_EXERCISE AIM_:
Only the lines of the data below from the one with "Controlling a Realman" through the one with "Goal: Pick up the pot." are wanted. Repeat them exactly.

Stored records
>>
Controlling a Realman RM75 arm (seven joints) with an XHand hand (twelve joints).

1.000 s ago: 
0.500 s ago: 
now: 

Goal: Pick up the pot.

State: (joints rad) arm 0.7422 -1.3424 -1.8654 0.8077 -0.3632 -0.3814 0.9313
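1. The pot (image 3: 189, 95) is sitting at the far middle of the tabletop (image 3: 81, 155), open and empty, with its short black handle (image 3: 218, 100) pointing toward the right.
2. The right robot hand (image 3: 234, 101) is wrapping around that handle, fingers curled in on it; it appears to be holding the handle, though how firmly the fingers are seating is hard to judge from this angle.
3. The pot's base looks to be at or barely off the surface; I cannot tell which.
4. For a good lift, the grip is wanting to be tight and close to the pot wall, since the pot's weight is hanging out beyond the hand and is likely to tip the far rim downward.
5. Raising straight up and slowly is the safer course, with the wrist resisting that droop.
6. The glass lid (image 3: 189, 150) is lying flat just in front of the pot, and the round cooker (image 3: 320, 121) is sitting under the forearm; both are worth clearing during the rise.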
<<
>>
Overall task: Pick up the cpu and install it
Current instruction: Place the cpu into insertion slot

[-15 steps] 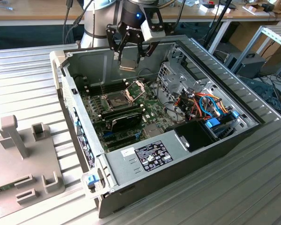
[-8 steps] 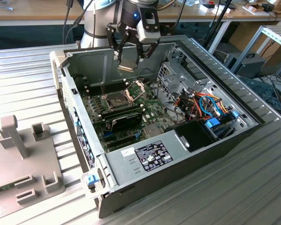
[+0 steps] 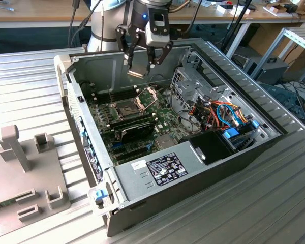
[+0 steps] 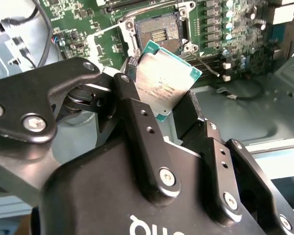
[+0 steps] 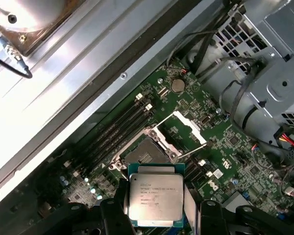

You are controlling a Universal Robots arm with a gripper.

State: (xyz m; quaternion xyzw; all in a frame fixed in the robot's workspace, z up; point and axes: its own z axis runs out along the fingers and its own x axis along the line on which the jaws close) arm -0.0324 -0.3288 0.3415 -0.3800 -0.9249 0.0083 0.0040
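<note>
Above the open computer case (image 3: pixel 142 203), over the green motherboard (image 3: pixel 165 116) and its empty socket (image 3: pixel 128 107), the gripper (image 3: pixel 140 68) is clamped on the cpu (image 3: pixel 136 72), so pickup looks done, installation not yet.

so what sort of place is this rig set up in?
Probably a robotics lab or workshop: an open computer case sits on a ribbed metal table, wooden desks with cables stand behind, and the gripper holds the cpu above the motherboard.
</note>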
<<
_SOLUTION TO THIS EXERCISE_:
Controlling a Realman RM75 arm (seven joints) with an XHand hand (twelve joints).

1.000 s ago: 
0.500 s ago: 
now: 

Goal: Pick up the pot.

The exercise concludes with that.